Duchamp doubtless enjoyed staging his retrospective far from Manhattan, the center of the art world. Half a century had passed since his Cubist painting Nude Descending a Staircase had been the scandal of the 1913 Armory Show, which introduced European modern art to New York. By 1963, the once scandalous Cubists and Dadaists were categorized as movements in art history. Duchamp told MoMA curator William Seitz: “My ‘Nude’ [Descending a Staircase] is dead, completely dead.”17

  Though Duchamp believed the weight of art history oppressed cultural controversy, he resurrected his outlaw reputation in Pasadena. For the exhibition poster, Duchamp recycled a 1923 placard stating “Wanted/$2000 Reward” and inserted photographs of himself along with a long list of possible aliases. In his own scratchy handwriting, he penned the name of the museum and the show’s title: “by or of Marcel Duchamp or Rrose Sélavy.” That pun on the French observation of life and love, “Eros, c’est la vie,” was the pseudonym that Duchamp had adopted for a series of costumed photographs of him taken by Man Ray.

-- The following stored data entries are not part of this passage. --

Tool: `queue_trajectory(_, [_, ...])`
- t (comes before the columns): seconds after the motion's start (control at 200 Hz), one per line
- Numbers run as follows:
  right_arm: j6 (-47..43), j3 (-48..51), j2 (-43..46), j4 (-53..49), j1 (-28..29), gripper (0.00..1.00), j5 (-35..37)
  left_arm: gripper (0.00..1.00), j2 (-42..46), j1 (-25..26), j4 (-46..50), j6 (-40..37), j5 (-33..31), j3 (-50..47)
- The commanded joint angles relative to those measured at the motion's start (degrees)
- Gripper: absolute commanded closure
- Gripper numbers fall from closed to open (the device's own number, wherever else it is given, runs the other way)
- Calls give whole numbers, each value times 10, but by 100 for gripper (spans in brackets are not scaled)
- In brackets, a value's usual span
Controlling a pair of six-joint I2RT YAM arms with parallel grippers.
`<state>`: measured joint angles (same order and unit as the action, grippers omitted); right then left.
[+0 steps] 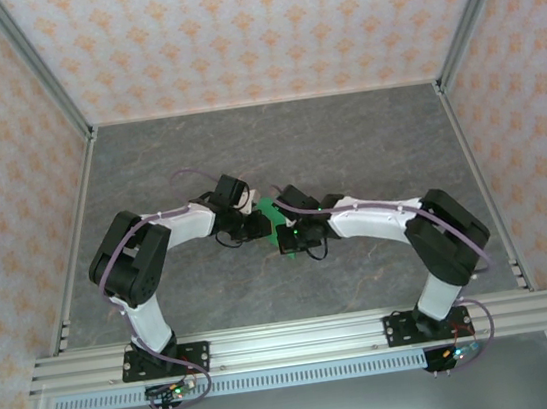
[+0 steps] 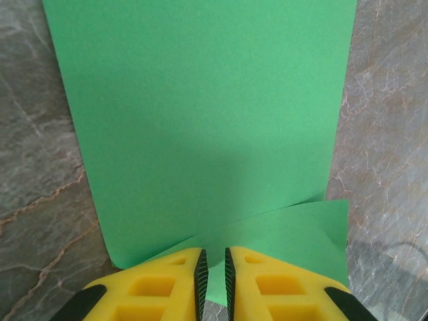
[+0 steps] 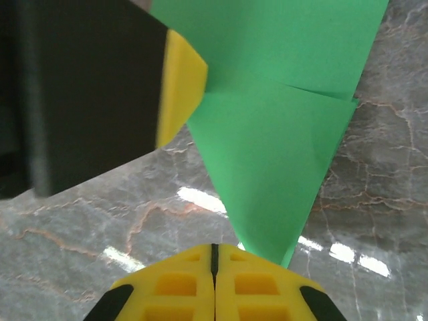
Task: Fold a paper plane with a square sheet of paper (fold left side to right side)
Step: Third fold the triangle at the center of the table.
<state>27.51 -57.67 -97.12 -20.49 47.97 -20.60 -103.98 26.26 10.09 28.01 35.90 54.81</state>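
The square sheet of paper [image 2: 200,120] is bright green and lies on the table, partly folded. One flap [image 2: 287,234] overlaps it near my left gripper [image 2: 216,261]. That gripper's yellow fingers stand a narrow gap apart over the paper's near edge, and green shows through the gap. In the right wrist view the sheet [image 3: 274,174] narrows to a point that runs under the tip of my right gripper [image 3: 215,249], whose jaws are shut together with nothing between them. The left gripper's fingertip [image 3: 180,87] rests on the paper there. From above, the green paper [image 1: 273,213] lies between both grippers.
The grey marble-patterned tabletop [image 1: 346,144] stretches out around the paper. Patterned walls [image 1: 250,26] close the back and both sides. The aluminium rail [image 1: 292,341] with both arm bases runs along the near edge.
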Motion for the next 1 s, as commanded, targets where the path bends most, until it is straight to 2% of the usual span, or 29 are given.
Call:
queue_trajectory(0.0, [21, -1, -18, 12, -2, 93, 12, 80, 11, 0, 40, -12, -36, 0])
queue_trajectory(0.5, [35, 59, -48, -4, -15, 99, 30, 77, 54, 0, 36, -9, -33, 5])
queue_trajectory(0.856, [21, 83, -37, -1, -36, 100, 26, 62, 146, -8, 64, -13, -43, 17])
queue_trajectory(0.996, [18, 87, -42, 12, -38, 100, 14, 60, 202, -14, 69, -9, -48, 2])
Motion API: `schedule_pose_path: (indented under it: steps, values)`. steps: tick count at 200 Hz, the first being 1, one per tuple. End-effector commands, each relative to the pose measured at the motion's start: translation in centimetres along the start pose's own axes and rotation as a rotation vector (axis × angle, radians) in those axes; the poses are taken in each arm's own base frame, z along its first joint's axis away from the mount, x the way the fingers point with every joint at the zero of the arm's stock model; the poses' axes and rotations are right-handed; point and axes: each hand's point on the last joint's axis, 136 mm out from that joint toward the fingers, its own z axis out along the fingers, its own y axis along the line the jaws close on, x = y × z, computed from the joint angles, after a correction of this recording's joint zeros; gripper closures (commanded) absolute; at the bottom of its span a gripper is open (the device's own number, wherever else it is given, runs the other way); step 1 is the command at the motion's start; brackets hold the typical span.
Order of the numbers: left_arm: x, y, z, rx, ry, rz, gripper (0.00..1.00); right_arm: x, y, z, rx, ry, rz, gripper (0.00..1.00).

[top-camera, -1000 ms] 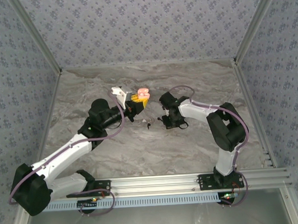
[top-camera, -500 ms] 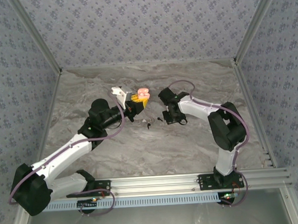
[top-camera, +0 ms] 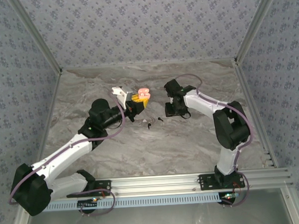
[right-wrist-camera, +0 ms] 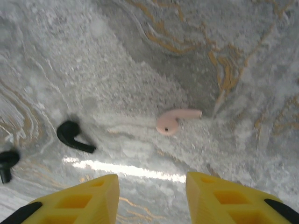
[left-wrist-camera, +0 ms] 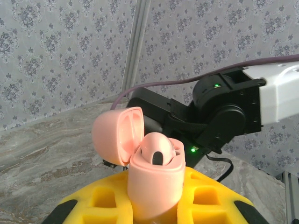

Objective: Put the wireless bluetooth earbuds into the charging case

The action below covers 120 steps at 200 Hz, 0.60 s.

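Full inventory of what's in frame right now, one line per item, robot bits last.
charging case: 1, pink, lid open, gripped between the left end effector's fingers
black earbuds: 2, black, lying loose on the table
pink earbud: 1, pink, lying on the table ahead of the right end effector
table: 1, grey marble pattern
walls: 3, blue-grey floral pattern, around the table
frame rail: 1, silver, near edge
arms: 2, white and black, bases at the rail
left end effector: 1, yellow fingers, shut on the charging case
right end effector: 1, yellow fingers, open, holding nothing
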Motion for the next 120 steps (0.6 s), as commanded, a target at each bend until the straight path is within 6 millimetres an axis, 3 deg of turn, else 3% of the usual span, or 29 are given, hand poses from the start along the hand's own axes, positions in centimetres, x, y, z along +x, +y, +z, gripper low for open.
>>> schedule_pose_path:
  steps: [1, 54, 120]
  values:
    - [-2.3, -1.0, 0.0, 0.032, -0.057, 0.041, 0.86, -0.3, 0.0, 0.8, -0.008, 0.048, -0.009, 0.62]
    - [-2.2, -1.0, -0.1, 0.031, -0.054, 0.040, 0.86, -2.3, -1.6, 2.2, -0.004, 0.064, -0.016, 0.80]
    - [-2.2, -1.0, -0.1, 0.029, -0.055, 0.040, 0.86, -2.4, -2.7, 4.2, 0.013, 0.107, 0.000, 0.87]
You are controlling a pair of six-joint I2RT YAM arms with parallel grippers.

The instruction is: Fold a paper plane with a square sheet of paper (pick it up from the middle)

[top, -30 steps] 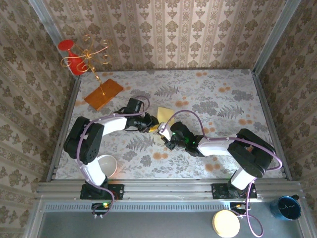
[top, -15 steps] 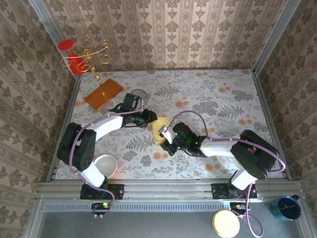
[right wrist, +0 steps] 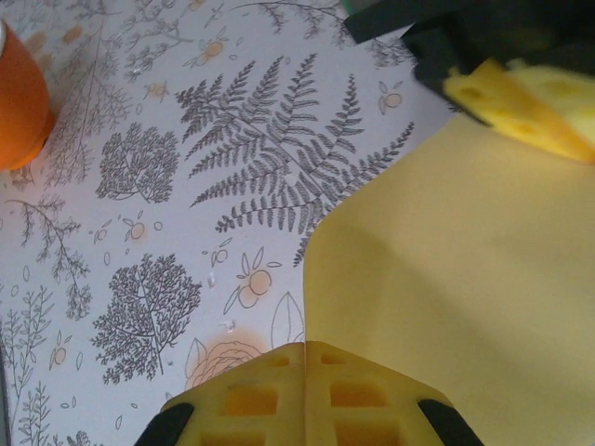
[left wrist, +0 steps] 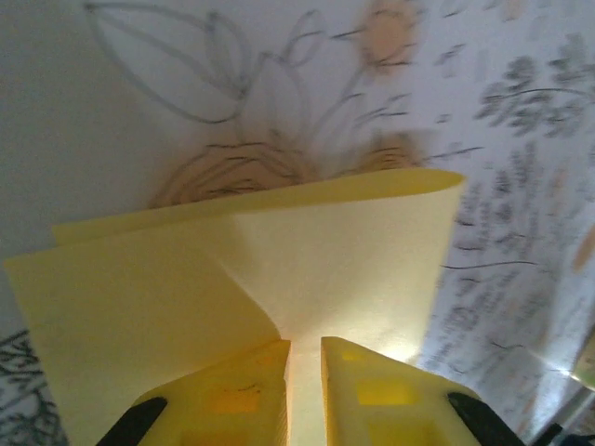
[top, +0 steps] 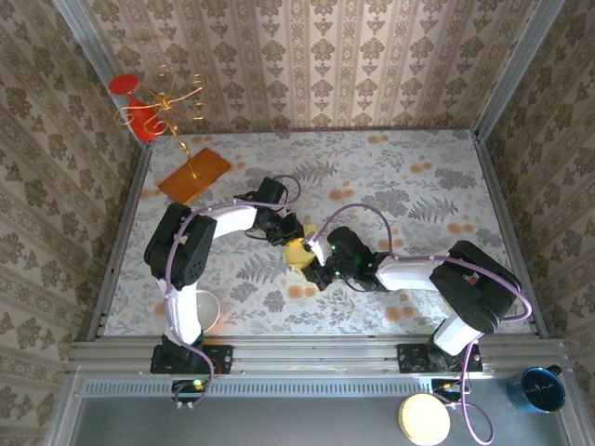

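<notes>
At the far left corner a gold wire stand point(top: 172, 102) rises from an orange board point(top: 193, 177). A white bowl point(top: 200, 311) sits near the front left edge of the tabletop point(top: 418, 167).

The left tool point(top: 290, 237) reaches in from the left to the middle of the tabletop. In its wrist view its yellow fingers point(left wrist: 246, 395) are drawn almost together. Only a thin slit is left between them, and the sheet point(top: 297, 255) runs up through that slit, so the tool has it pinched. The sheet lies just beside the left tool's tip, on its right and near side, between the two tools.

The sheet is doubled over. From the left wrist, a flap spreads away from the fingers to both sides. Its top edge runs left to right and rises slightly to a rounded fold at the right end.

From overhead too little of the sheet shows to tell its long axis or which way it points.

The right tool point(top: 311, 253) comes in from the right, touching the sheet's right side. Its fingers point(right wrist: 363, 404) are fully closed, and the sheet's left edge runs straight into the seam between them, gripped there. From that seam the sheet fans out toward the left tool.
</notes>
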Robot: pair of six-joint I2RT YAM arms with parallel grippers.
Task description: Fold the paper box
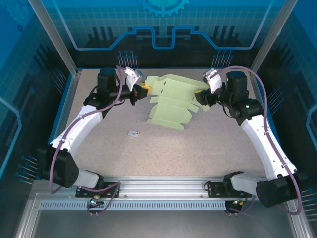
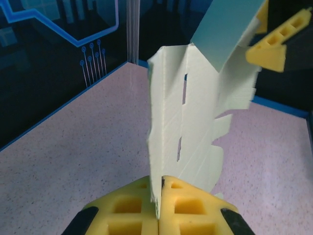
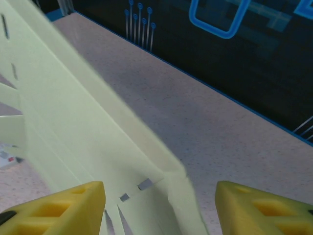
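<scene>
One pale mint-green paper box [image 1: 171, 104], slotted sheet with flaps.

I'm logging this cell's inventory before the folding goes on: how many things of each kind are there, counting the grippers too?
Mint-green paper box, a flat die-cut sheet: 1
Small white tag on the table: 1
Grippers with yellow fingers: 2, the left gripper and the right gripper
Total: 4

Robot lab cell: blue-panelled enclosure [image 1: 163, 29]
</scene>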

  A week before the opening, Duchamp and his wife Alexina, known as “Teeny,” who was married previously to Henri Matisse’s son, the art dealer Pierre Matisse, stayed at Pasadena’s Hotel Green. Every morning, Duchamp would stride through the ornate Moorish lobby and amble five blocks east, inhaling air scented with the blossoms of nearby orange groves, until he reached the Pasadena Art Museum, where he would spend the first hour of his day speaking in French to the gardener, who recited verse by Surrealist poet Paul Éluard.

  The Duchamps had flown from New York to Los Angeles on the same plane as the dashing dark-haired Copley and the flamboyant young British Pop artist Richard Hamilton, who described himself as the only Duchamp scholar who had never seen an actual Duchamp. For Hamilton, like many of the young artists embracing Pop art, Duchamp was an ideal.

  Duchamp’s art and life exemplified rebellion against the establishment though, at seventy-six, he stood erect and slender, with immaculate clothes and manners and the angular features and sleek hair of a matinee idol. He had lived in New York since World War II but still epitomized French reserve.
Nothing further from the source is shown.